By playing in both games, Stydahar became the first Mountaineer football player to participate in more than one sanctioned college football all-star game.
His performances in those two all-star games caught the eye of the Chicago Bears and that organization made Stydahar its first choice in the 1936 NFL draft -- the organization's first-ever draft pick and the first such selection in WVU history.
Stydahar went on to start for the Bears as a rookie.
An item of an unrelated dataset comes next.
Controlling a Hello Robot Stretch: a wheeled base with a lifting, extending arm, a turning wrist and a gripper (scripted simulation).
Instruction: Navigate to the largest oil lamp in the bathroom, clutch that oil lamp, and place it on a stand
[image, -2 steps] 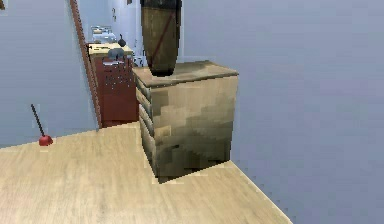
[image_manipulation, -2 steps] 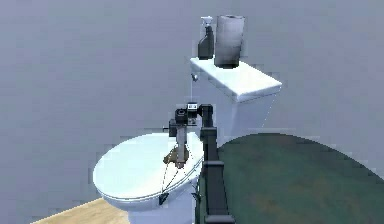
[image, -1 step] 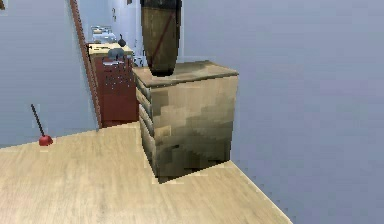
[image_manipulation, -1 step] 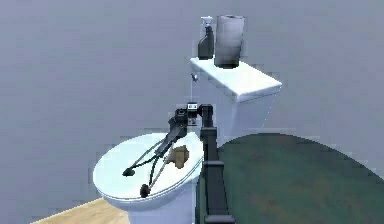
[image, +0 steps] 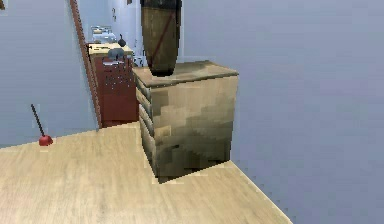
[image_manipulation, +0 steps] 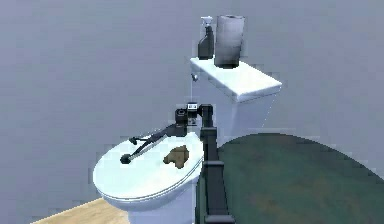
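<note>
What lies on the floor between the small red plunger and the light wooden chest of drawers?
Nothing. In the forward view, the pale wooden floor between the red plunger and the wooden chest of drawers is bare.

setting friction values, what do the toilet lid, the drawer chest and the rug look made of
Toilet lid: smooth white with a soft sheen, so glazed ceramic or hard plastic; can't tell which. Drawer chest: tan, mottled grain, matte, likely wood. Rug: dark green, flat and dull, probably fabric.
</note>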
He became an all-pro selection the very next season and went on to win that distinction three more times.
He was a fixture at tackle until he joined the Navy as an officer during World War II. Retiring from the NFL in 1946 after nine seasons, Stydahar joined the Los Angeles Rams as an assistant coach.
He became the Rams' head coach in 1950 and immediately led them to the NFL championship game against the powerful Cleveland Browns.
The Rams suffered a heart-breaking 30-28 loss at the hands of Otto Graham and company, but Stydahar had Los Angeles on the right track for 1951.
Led by outstanding quarterback Norm Van Brocklin, Stydahar took his Rams back to the NFL title game against the same Cleveland Browns.
Los Angeles won that game to claim the NFL title, a feat unmatched since. Stydahar resigned the Ram post after 1952 to join the Bears' coaching staff.
Inducted into the National Football Hall of Fame in 1956, he also was elected to the Pro Football Hall of Fame in 1967, the first Mountaineer to be selected to that prestigious institution.
A Shinnston native, Stydahar died March 23, 1976.